Court Opinion

ID: 9470209
Source: CourtListenerOpinion
Date Created: 2023-08-05 02:59:35.633804+00
Date Added: 2024-06-11T17:41:47.028141
License: Public Domain

RANDALL, Circuit Judge,
specially concurring:
I concur both in the result reached by the panel and in Judge Wisdom’s excellent opinion. I write separately to note one misgiving that I have about that result. It seems to me that, in functional terms and viewed from the standpoint of the court of appeals, there is no meaningful difference between a guilty plea, contingent upon the defendant’s right to appeal his non-jurisdictional defenses, and a not guilty plea, accompanied by a stipulation as to the facts charged in the indictment, all for the purpose of preserving the defendant’s right to appeal his non-jurisdictional defenses. Both appellants stand before us having admitted the facts necessary to convict, arguing only that their convictions should be reversed because of non-jurisdictional defects.
Sepe, however, seems to rest on the logical inconsistency between allowing a defendant to plead guilty and thereby to agree that the state may lawfully convict him, and at the same time agreeing that he may assert on appeal non-jurisdictional defenses that would invalidate his conviction. Obviously the same logical inconsistency does not exist where the defendant pleads not guilty (precisely because he thinks that his non-jurisdictional defenses are valid bars to his conviction) and stipulates to the factual allegations in the indictment.

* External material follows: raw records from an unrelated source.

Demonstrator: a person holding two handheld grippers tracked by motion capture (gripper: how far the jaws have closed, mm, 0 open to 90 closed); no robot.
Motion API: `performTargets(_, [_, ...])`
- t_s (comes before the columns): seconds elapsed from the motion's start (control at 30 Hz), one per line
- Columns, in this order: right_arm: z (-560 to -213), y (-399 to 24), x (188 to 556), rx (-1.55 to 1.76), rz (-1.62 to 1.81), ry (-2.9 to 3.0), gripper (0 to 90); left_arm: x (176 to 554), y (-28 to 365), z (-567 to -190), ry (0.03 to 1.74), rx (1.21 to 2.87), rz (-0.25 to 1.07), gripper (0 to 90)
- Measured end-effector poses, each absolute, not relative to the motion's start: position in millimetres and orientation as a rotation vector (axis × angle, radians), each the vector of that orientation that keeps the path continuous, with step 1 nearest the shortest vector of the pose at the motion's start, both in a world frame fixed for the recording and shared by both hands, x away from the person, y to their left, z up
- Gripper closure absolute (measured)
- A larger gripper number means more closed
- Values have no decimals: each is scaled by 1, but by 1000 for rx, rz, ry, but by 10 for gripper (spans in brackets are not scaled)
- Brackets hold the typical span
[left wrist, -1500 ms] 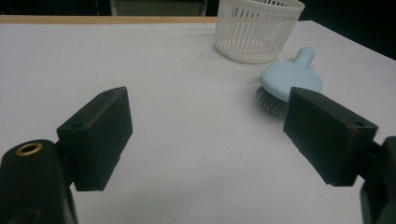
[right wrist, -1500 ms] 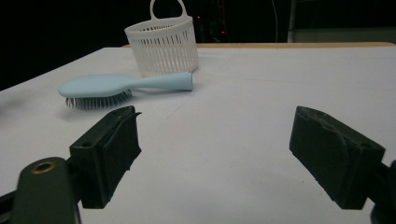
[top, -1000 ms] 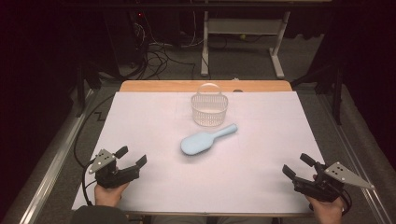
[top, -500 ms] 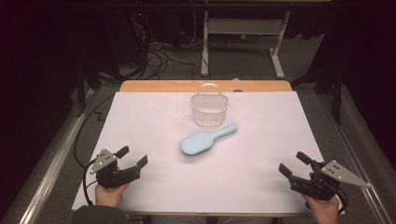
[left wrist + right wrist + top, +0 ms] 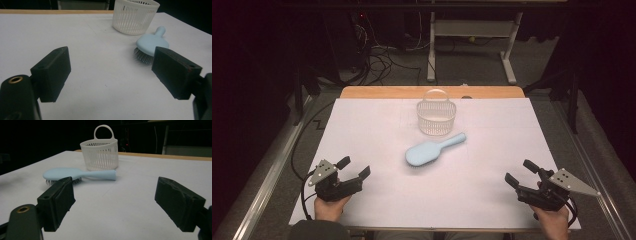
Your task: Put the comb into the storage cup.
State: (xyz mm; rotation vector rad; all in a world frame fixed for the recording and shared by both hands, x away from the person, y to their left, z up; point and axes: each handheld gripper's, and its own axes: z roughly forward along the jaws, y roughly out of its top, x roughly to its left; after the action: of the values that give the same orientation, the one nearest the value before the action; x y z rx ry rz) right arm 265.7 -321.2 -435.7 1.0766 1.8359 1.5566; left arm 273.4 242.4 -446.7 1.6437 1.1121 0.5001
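Note:
A light blue hairbrush (image 5: 432, 148) lies bristles down in the middle of the white table, its handle pointing to the far right. Just behind it stands a white slatted basket (image 5: 436, 116) with a loop handle. My left gripper (image 5: 354, 167) rests near the front left edge, open and empty, with the hairbrush (image 5: 150, 45) and the basket (image 5: 135, 15) ahead to its right. At the front right, my right gripper (image 5: 522, 172) is open with nothing between its jaws; it faces the hairbrush (image 5: 77, 174) and the basket (image 5: 100, 153).
The white table cover (image 5: 377, 130) ends at a wooden strip (image 5: 382, 92) along the far edge. Beyond it, cables and a desk frame (image 5: 472, 45) stand on the dark floor. Metal rails run along both sides of the table.
The right gripper has shifted slightly to the left along the front edge. The left gripper, hairbrush and basket have stayed put.

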Motion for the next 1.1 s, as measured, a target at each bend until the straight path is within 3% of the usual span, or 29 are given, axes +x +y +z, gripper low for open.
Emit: performTargets(1.1, [-423, -269, 308, 1000, 1572, 1989, 179, 275, 242, -448, 1106, 1648, 495, 149])
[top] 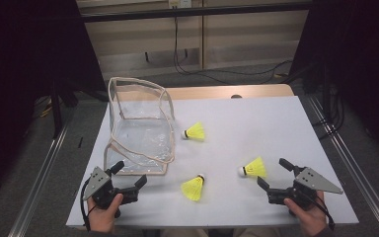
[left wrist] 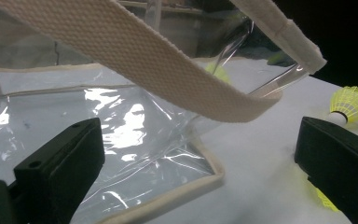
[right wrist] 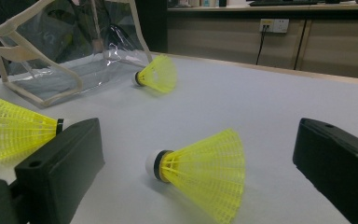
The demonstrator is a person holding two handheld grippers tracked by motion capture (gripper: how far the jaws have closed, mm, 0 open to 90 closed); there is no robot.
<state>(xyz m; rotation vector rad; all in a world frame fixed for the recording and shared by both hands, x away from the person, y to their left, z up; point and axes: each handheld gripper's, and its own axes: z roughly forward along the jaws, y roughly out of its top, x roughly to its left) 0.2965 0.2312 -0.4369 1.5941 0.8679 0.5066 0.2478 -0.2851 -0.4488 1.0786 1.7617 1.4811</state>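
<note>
Shuttlecocks sit loose on the table, bag far left. Left gripper gapes empty near the bag; right gripper wide open, empty, just beside one shuttlecock.

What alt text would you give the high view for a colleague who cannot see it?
Three yellow plastic shuttlecocks lie on a white table, right of a clear plastic bag with cream webbing trim. At the near edge, two hands each hold an open black gripper: the left gripper by the bag's corner, the right gripper just short of the nearest shuttlecock.
</note>
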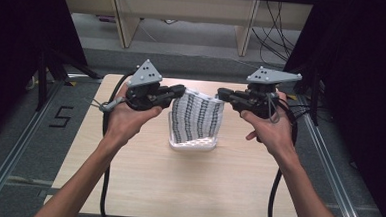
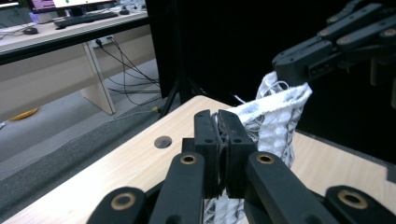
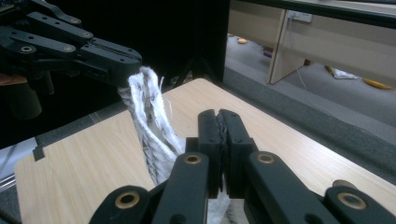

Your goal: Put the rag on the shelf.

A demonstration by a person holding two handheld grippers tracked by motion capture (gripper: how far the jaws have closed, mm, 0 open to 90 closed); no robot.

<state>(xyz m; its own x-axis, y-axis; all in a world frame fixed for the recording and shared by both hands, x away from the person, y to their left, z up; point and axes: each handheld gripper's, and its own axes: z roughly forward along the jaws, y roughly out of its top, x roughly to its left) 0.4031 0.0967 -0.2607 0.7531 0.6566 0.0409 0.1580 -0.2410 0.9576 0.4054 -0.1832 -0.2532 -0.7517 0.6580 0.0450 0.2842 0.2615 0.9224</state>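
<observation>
A white cloth with black patterned stripes point(image 1: 196, 116) hangs stretched between my two grippers above the wooden table point(image 1: 177, 188). My left gripper point(image 1: 182, 92) is shut on its upper left corner and my right gripper point(image 1: 221, 94) is shut on its upper right corner. The cloth's lower end drops into a white perforated basket point(image 1: 191, 145). In the left gripper view my jaws point(image 2: 218, 122) pinch the cloth point(image 2: 275, 116), and the right gripper point(image 2: 299, 65) holds its far corner. In the right gripper view my jaws point(image 3: 219, 120) clamp the cloth point(image 3: 149, 116), with the left gripper point(image 3: 116, 60) beyond.
Black curtains flank the table on both sides. Beyond its far edge stand wooden desk legs point(image 1: 125, 25) and loose cables point(image 1: 277, 33). A round hole point(image 2: 162, 142) sits in the tabletop near a corner. Metal rails run along the floor beside the table.
</observation>
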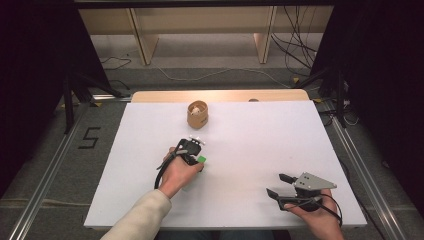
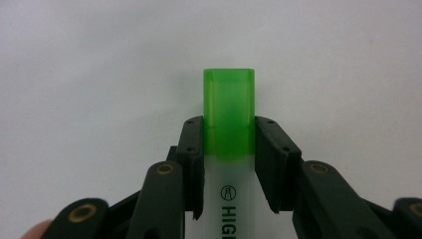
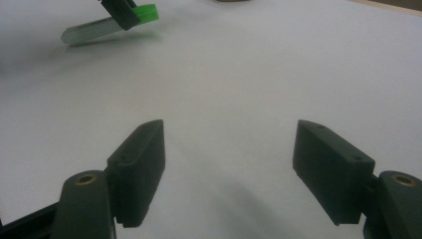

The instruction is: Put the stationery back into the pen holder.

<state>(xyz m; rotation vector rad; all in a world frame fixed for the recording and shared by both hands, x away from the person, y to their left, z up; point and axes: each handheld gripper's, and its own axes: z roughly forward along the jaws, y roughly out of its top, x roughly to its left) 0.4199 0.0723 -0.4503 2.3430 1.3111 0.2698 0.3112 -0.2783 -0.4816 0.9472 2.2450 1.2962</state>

It seems to me that the inevitable result of Sepe’s prohibition of conditional guilty pleas is the scenario we have here — a plea of not guilty, accompanied by a stipulation as to the facts necessary to convict. Were *711we to focus on the functional similarity between that procedure and a conditional guilty plea, and to extend Sepe to cover this situation, the inevitable result of this case would be, as Judge Wisdom points out, not guilty pleas, accompanied by meaningless and unnecessary trials. In view of the undesirability of that result and because I think that the rationale underlying Sepe is not applicable to a case in which the defendant pleads not guilty, I agree with the majority that Sepe should not be extended to this case.